EXERCISE REQUIREMENTS:
Repeat all the data that appears below, keeping it exact.

DATA SHOWN:
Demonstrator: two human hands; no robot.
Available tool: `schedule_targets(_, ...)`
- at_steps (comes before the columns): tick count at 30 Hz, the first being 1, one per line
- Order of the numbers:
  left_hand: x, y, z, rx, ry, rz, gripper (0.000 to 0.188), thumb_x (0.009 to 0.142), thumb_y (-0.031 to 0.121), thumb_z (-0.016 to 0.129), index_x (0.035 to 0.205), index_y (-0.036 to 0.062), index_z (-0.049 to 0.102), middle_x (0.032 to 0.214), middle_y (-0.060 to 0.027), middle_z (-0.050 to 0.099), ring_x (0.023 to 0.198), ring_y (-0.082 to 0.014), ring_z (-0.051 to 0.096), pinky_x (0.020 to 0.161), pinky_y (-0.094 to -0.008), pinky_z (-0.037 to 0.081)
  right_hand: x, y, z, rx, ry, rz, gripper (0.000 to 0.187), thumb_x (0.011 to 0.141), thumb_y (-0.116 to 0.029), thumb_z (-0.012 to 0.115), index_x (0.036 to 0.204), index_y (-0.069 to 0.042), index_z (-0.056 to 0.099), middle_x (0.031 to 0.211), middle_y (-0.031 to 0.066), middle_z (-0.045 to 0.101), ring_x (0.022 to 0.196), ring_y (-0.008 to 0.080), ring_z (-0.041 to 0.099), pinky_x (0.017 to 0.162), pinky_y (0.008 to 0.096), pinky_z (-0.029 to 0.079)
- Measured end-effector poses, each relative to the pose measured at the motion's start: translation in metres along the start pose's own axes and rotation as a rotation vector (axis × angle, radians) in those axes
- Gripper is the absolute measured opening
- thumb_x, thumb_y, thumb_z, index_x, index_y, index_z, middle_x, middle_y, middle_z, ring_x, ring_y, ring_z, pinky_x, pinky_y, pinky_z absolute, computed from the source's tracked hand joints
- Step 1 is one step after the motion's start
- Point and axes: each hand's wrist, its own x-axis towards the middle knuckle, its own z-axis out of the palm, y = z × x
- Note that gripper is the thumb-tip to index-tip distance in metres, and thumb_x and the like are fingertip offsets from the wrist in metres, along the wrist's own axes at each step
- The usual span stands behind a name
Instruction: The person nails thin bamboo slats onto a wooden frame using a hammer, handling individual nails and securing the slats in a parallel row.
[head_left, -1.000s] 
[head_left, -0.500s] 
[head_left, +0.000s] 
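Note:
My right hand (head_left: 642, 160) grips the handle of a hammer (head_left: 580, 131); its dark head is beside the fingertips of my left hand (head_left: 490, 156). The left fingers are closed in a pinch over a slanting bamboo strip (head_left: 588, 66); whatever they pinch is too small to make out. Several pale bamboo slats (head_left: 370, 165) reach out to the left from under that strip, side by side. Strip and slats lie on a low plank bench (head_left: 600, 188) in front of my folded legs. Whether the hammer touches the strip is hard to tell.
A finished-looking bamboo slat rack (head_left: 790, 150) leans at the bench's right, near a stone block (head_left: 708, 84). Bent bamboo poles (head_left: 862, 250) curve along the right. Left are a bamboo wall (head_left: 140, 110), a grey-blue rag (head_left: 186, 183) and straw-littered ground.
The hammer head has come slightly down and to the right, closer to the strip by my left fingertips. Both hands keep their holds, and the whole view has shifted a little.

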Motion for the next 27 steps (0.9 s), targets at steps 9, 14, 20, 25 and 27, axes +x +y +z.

WRITTEN RESPONSE:
Demonstrator: two human hands; no robot.
Available tool: `schedule_targets(_, ...)`
- at_steps (comes before the columns): tick count at 30 Hz, the first being 1, one per line
- Order of the numbers:
  left_hand: x, y, z, rx, ry, rz, gripper (0.000 to 0.188), thumb_x (0.009 to 0.142), thumb_y (-0.031 to 0.121), thumb_z (-0.016 to 0.129), index_x (0.035 to 0.205), index_y (-0.036 to 0.062), index_z (-0.049 to 0.102), middle_x (0.032 to 0.214), middle_y (-0.060 to 0.027), middle_z (-0.050 to 0.099), ring_x (0.023 to 0.198), ring_y (-0.082 to 0.014), ring_z (-0.051 to 0.096), pinky_x (0.020 to 0.161), pinky_y (-0.094 to -0.008), pinky_z (-0.037 to 0.081)
  right_hand: x, y, z, rx, ry, rz, gripper (0.000 to 0.187), thumb_x (0.011 to 0.141), thumb_y (-0.116 to 0.029), thumb_z (-0.012 to 0.115), index_x (0.036 to 0.204), index_y (-0.069 to 0.042), index_z (-0.056 to 0.099), middle_x (0.031 to 0.211), middle_y (-0.031 to 0.066), middle_z (-0.045 to 0.101), ring_x (0.022 to 0.196), ring_y (-0.008 to 0.080), ring_z (-0.041 to 0.099), pinky_x (0.017 to 0.162), pinky_y (0.008 to 0.096), pinky_z (-0.029 to 0.079)
- Measured end-effector poses, each relative to the pose measured at the motion's start: translation in metres along the start pose's own axes and rotation as a rotation vector (axis × angle, radians) in those axes
- Gripper is the absolute measured opening
- thumb_x, thumb_y, thumb_z, index_x, index_y, index_z, middle_x, middle_y, middle_z, ring_x, ring_y, ring_z, pinky_x, pinky_y, pinky_z absolute, computed from the source's tracked hand joints
- Step 1 is one step after the motion's start
- Point and axes: each hand's wrist, its own x-axis towards the middle knuckle, its own z-axis out of the palm, y = z × x
- Note that gripper is the thumb-tip to index-tip distance in metres, and thumb_x and the like are fingertip offsets from the wrist in metres, along the wrist's own axes at each step
- The usual span stands behind a name
Instruction: The person nails thin bamboo slats onto a wooden frame using a hammer, handling individual nails and securing the slats in a parallel row.
[head_left, -1.000s] 
[head_left, -0.500s] 
[head_left, +0.000s] 
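Note:
My right hand (head_left: 642, 160) grips the handle of a hammer (head_left: 580, 131); its dark head is beside the fingertips of my left hand (head_left: 490, 156). The left fingers are closed in a pinch over a slanting bamboo strip (head_left: 588, 66); whatever they pinch is too small to make out. Several pale bamboo slats (head_left: 370, 165) reach out to the left from under that strip, side by side. Strip and slats lie on a low plank bench (head_left: 600, 188) in front of my folded legs. Whether the hammer touches the strip is hard to tell.
A finished-looking bamboo slat rack (head_left: 790, 150) leans at the bench's right, near a stone block (head_left: 708, 84). Bent bamboo poles (head_left: 862, 250) curve along the right. Left are a bamboo wall (head_left: 140, 110), a grey-blue rag (head_left: 186, 183) and straw-littered ground.
The hammer head has come slightly down and to the right, closer to the strip by my left fingertips. Both hands keep their holds, and the whole view has shifted a little.
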
Motion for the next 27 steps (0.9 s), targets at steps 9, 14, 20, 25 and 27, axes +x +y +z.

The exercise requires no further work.